Tiffany Sia (b. Hong Kong) is an artist, filmmaker, and writer based in New York whose work examines how images and material culture shape power, governance, and imagined geographies. Her practice traces the apparatus underwriting film/video, attending to what remains unseen or illegible within the visual record. Author of On and Off-Screen Imaginaries (Primary Information, 2024), her films have screened at TIFF, MoMA Doc Fortnight, and the New York Film Festival. She has held solo exhibitions at Artists Space, the Cantor Arts Center at Stanford University, and Mudam Luxembourg. Overt Listening, her first feature film and a forthcoming body of work, will be presented at Kunsthalle Wien (Fall 2026) and KW Institute for Contemporary Art, Berlin (Spring 2027).
Antes Muerto Cine is a film collective based in Buenos Aires, dedicated to the production of documentary and experimental cinema. We met in a riot in the public university, recording images and sounds to shake and discuss the reality we inhabit.
Since then, we seek that our practice dialogue with past and future experiences to noticeably rescue the absurd and everyday beauty that is shipwrecked in chaos. We like movies that are alive, those that are made with care in the privacy or in the street, those that are invented drawing conclusions on the fly, those that play.Because we believe that films are also their mode of production, we understand friendship as a creative policy. Our projects were part of MoMA’s Doc Fortnight, Mar del Plata International Film Fest, Ji.Hlava DIFF, FID Marseille, Márgenes Cine, DocLisboa, Visions Du Réel, BAFICI, RIDM, É tudo verdade, FICUNAM, Cinélatino Rencontres de Toulouse, New Horizons IFF, Festifreak, Transcinema, DOCBSAS, SEMINCI, FIDOCS, Open City, Frontera Sur among other festivals. And they have received support for its realization from Berlinale Talents, Buenos Aires Youth Art Biennial, BoliviaLAB, AcampaDOC, Labex, Migrant Film Festival, INCAA – National Institute of Cinema and Audiovisual Arts, National Endowment for the Arts, Cultural Patronage of BsAs and National University of the Arts.
Khalik Allah is a New York-based photographer and filmmaker who practices Camera Ministry with an eye as open as his heart. The resulting work has been described as “street opera” and noted for its beautifully visceral humanity. After a number of short films that reflect relationships between formed through portraiture, Allah advanced his artistry with the feature Field Niggas (2015), shot at nighttime on the corder of Harlem’s 125th St. and Lexington Avenue.
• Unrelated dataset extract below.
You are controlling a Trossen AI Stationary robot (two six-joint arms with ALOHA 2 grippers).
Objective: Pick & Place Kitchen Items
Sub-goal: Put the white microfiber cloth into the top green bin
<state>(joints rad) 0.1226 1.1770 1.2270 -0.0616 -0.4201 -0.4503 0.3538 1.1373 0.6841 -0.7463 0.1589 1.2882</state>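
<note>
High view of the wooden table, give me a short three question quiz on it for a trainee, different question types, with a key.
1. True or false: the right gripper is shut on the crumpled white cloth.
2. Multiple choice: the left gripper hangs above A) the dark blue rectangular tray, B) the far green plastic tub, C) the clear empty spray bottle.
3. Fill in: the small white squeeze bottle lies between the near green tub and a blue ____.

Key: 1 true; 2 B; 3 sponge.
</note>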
This corner also served as thesis for his first photography book Souls Against the Concrete, published by University of Texas Press in 2017. Allah continued with Black Mother (2018), an ecstatic expression of reverence and realities across Jamaica. This award winning fil has been seen in festivals, museums and schools around the world; further released in the UK and the US through distributors Dogwoof and Grasshopper Film. Allah’s films are available on the Criterion Channel. Khalik is currently at work on his second photo book from 125th and Lexington.